MUTAGENESIS AT A HIGHLY CONSERVED PHENYLALANINE IN CYTOCHROME-P450 2E1 AFFECTS HEME INCORPORATION AND CATALYTIC ACTIVITY

The phenylalanine corresponding to Phe-429 of rabbit cytochrome P450 2E1 is 1 of approximately 10 highly conserved residues in this superfamily of over 200 sequenced enzymes. This nearly invariant residue has been postulated to be involved in electron transfer between the heme of cytochrome P450(cam) and its redox partners [Stayton, P. S., Poulos, T. L., and Sligar, S. G. (1989) Biochemistry 28, 8201-8205]. To test this hypothesis, oligonucleotide-directed mutagenesis was used to replace this amino acid in rabbit P450 2E1 with aspartate, arginine, leucine, tryptophan, or tyrosine, and the mutant proteins were expressed in Escherichia coli. Although immunoblot analysis of whole cell lysates demonstrated that all P450 proteins (mutants and wild-type) were equally well expressed on a per cell basis, in solubilized membranes only the tryptophan and tyrosine mutants yielded ferrous-CO difference spectra characteristic of P450. The specific content (nanomoles per milligram of membrane protein) and yield per liter of the Trp mutant holoenzyme were approximately one-third those of the native enzyme, suggesting that heme incorporation was hindered by tryptophan at this position, whereas the specific content and yield per liter of the Tyr mutant were significantly greater than those of the native preparation. The stability of the Trp and Tyr mutants, as judged by thermal denaturation studies, was not different from that of the native enzyme. The Trp mutant had 38% of the aniline hydroxylase activity, 25% of the p-nitrophenol hydroxylase activity, and 39% of the N-nitrosodimethylamine demethylase activity of the native enzyme, demonstrating that this substitution also decreased catalytic activity. In contrast, substitution of tyrosine at this position had no effect on these activities. The K-m value of aniline was not significantly affected by either substitution, suggesting that these two mutations caused minimal perturbation to the substrate binding site.
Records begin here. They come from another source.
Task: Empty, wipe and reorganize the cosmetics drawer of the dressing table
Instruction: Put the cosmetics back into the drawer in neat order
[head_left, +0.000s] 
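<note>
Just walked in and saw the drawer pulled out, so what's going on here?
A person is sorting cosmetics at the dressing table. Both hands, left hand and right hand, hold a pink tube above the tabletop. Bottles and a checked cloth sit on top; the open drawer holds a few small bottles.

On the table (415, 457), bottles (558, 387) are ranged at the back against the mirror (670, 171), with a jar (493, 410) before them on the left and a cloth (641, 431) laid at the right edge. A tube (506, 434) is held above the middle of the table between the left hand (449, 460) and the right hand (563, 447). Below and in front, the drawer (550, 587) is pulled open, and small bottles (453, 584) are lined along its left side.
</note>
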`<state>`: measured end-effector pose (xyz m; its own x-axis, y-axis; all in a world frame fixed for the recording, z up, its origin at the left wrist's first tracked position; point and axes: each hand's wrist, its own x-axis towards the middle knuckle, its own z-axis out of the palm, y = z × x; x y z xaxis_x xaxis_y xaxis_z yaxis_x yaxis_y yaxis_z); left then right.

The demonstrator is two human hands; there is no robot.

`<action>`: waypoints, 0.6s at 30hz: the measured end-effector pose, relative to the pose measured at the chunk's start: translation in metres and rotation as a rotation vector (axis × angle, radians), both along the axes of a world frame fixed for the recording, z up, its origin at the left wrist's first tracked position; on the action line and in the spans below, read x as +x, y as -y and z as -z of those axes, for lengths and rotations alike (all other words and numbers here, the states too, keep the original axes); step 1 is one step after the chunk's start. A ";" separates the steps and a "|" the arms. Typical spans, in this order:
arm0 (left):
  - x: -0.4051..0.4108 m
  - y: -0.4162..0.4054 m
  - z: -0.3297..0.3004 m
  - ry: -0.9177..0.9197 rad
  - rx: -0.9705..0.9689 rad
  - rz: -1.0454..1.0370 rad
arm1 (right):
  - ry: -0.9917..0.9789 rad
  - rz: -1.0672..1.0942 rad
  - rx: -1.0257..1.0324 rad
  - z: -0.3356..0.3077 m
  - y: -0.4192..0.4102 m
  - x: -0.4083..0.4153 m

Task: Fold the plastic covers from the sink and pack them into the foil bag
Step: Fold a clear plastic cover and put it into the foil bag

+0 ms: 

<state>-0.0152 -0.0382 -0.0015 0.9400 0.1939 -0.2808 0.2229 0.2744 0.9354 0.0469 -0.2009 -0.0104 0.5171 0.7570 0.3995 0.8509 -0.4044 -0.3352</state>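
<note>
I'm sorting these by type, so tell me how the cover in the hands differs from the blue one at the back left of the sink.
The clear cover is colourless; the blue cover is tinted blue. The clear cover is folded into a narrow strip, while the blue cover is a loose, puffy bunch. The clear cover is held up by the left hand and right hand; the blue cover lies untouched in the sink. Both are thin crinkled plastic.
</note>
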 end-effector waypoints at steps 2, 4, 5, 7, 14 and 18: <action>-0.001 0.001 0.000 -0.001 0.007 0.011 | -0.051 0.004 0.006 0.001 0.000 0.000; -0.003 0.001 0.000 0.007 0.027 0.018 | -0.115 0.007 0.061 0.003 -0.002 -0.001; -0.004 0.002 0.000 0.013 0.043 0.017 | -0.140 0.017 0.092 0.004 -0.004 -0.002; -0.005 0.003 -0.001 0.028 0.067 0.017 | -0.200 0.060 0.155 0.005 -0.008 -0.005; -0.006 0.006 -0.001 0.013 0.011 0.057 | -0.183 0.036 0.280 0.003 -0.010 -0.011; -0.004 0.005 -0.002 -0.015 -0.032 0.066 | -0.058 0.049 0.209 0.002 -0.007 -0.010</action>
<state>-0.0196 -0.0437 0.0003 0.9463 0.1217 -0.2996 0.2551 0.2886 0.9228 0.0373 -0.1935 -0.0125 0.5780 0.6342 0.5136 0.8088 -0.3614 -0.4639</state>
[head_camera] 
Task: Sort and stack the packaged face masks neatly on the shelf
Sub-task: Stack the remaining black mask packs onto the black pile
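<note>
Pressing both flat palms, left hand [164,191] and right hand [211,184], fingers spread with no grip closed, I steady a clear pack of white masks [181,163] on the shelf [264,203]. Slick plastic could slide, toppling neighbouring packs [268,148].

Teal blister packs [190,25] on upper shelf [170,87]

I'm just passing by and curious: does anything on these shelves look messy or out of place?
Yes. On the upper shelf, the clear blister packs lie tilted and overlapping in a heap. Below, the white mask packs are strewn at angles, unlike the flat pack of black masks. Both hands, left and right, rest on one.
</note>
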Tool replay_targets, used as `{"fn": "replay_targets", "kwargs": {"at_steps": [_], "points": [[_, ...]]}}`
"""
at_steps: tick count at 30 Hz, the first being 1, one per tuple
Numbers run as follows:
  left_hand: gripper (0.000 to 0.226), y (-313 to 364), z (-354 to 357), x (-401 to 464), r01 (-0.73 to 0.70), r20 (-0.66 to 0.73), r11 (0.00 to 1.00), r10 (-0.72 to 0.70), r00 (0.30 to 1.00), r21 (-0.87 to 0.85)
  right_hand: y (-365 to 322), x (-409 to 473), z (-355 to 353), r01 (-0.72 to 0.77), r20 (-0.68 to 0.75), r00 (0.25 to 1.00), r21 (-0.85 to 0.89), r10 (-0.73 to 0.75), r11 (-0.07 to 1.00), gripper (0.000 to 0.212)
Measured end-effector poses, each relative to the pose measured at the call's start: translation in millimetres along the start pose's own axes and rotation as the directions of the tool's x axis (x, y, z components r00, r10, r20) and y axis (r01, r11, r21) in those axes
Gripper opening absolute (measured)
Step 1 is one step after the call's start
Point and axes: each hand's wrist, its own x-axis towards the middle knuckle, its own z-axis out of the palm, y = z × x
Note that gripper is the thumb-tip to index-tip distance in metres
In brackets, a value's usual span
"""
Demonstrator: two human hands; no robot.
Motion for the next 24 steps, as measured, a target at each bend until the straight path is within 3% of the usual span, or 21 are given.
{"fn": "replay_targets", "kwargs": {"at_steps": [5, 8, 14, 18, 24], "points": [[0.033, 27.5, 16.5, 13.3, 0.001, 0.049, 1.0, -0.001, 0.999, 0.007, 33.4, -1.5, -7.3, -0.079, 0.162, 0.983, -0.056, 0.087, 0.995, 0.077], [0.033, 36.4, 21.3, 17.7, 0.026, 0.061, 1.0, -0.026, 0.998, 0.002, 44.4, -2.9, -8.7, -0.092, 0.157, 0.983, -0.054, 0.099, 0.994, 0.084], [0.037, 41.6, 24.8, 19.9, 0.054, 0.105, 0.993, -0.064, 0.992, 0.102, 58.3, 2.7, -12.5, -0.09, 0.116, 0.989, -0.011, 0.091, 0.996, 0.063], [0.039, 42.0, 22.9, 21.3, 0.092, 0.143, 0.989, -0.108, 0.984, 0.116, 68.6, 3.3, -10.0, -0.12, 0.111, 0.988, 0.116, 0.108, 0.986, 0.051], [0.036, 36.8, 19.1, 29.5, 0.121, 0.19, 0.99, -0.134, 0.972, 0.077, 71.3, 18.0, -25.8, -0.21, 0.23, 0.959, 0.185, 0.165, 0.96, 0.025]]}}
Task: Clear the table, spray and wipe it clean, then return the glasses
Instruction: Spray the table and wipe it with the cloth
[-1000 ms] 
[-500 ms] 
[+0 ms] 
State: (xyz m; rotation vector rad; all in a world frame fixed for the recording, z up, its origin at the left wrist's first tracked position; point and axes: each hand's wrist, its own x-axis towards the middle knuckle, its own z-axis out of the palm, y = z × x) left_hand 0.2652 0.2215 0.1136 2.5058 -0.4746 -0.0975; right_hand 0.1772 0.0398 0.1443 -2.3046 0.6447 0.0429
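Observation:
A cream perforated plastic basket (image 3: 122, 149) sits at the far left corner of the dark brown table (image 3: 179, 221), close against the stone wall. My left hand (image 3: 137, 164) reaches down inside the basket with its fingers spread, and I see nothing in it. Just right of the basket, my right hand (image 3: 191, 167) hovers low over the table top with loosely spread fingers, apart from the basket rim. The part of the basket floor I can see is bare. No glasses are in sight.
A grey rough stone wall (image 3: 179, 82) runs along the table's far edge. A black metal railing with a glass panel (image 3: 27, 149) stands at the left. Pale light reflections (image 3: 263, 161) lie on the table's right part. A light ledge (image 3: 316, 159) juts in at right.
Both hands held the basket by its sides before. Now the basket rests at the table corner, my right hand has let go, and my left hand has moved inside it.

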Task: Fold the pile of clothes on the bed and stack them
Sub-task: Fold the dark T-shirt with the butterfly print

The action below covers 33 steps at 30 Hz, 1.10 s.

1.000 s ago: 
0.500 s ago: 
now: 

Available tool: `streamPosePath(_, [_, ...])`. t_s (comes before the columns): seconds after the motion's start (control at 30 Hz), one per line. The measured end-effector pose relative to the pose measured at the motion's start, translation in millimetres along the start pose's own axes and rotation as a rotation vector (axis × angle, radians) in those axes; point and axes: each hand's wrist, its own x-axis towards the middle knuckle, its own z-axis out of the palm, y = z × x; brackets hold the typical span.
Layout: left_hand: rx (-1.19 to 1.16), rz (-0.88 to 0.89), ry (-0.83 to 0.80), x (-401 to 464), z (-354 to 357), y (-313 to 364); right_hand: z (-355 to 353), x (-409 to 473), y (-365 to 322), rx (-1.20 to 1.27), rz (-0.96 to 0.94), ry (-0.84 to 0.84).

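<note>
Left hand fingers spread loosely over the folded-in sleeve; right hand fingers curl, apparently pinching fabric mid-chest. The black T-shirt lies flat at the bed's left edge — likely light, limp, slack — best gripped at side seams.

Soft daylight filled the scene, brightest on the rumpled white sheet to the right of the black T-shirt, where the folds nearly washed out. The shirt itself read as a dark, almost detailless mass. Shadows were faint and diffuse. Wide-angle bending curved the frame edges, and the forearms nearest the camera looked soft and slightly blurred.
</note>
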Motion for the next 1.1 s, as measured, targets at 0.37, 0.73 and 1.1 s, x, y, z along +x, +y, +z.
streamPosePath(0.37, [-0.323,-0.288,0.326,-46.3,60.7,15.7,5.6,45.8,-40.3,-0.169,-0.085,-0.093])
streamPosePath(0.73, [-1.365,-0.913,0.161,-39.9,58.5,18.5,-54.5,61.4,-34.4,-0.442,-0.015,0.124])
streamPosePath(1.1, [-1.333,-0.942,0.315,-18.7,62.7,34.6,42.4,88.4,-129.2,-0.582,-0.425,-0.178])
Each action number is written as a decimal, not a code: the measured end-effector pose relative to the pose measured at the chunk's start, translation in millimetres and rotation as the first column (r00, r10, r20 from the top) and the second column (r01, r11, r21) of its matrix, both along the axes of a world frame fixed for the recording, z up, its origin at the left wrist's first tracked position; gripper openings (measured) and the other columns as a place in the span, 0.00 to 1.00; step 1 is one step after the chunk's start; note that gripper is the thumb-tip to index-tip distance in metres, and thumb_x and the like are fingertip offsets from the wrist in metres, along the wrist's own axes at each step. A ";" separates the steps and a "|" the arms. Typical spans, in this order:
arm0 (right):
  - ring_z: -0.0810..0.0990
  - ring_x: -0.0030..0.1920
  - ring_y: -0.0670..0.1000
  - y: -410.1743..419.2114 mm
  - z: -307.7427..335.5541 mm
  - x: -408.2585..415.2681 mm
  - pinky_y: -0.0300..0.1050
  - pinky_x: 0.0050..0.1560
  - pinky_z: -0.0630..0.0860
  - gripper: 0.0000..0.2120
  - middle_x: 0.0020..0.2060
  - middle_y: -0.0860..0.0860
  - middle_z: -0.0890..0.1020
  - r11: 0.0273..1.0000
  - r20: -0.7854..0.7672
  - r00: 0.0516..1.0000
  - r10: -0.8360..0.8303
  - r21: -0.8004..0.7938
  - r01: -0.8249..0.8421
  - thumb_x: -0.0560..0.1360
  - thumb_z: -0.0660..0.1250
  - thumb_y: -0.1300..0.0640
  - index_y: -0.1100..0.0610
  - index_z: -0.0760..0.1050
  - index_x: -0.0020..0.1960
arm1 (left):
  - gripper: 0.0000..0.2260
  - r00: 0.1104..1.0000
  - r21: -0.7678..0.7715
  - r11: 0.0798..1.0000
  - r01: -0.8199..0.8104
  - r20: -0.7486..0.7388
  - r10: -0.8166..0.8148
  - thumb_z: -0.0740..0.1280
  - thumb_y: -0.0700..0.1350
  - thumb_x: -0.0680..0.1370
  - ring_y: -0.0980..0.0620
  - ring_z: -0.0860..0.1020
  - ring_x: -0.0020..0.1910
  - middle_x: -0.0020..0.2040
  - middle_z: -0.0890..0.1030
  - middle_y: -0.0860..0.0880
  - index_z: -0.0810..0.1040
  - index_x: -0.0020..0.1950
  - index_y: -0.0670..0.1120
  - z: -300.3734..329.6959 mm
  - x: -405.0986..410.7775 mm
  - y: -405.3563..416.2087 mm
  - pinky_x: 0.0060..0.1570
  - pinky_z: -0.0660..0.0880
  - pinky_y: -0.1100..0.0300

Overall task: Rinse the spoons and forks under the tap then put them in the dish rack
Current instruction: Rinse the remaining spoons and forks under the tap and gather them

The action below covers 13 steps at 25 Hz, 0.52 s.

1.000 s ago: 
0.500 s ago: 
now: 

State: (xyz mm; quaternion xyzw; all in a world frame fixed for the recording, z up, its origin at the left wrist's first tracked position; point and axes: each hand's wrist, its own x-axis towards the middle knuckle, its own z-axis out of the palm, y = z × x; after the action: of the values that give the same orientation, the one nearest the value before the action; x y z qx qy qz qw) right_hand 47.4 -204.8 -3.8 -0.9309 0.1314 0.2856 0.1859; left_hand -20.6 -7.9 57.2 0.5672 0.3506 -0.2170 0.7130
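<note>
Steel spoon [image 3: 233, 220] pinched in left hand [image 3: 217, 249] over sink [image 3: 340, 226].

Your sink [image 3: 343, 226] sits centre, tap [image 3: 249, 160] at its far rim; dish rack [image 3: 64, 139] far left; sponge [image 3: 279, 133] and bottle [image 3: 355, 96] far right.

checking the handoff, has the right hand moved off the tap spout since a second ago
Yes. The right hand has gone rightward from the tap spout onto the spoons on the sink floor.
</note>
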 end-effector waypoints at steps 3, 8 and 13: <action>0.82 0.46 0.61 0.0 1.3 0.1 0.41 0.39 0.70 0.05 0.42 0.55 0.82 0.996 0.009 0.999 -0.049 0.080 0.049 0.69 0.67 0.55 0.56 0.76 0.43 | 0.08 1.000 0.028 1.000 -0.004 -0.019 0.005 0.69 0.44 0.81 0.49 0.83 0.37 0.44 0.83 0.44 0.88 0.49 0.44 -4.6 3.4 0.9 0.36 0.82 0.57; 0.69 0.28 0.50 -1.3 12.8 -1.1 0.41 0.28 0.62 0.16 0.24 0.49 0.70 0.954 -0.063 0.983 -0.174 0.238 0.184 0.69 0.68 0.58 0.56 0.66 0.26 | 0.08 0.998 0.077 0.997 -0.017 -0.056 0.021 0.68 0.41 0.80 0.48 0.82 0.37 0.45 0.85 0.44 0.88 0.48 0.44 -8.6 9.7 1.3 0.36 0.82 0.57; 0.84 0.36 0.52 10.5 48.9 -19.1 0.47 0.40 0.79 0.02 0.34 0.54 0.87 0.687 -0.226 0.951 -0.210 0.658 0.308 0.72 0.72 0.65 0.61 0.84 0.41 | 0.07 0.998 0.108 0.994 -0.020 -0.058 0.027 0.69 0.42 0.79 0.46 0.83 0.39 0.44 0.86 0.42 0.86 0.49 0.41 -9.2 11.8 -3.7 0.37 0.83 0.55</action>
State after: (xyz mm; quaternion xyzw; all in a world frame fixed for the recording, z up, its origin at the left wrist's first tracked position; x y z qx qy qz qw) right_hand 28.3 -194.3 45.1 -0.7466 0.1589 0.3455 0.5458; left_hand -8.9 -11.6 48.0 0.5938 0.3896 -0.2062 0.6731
NADPH oxidation in both the presence and absence of substrate was significantly reduced with the tryptophan mutant, suggesting that electron flow between the reductase and P450 was impaired by this mutation. These results indicate that substitutions at this position can alter electron flow between the reductase and P450 and that this may be the mechanism by which the catalytic rate is reduced with the tryptophan mutant.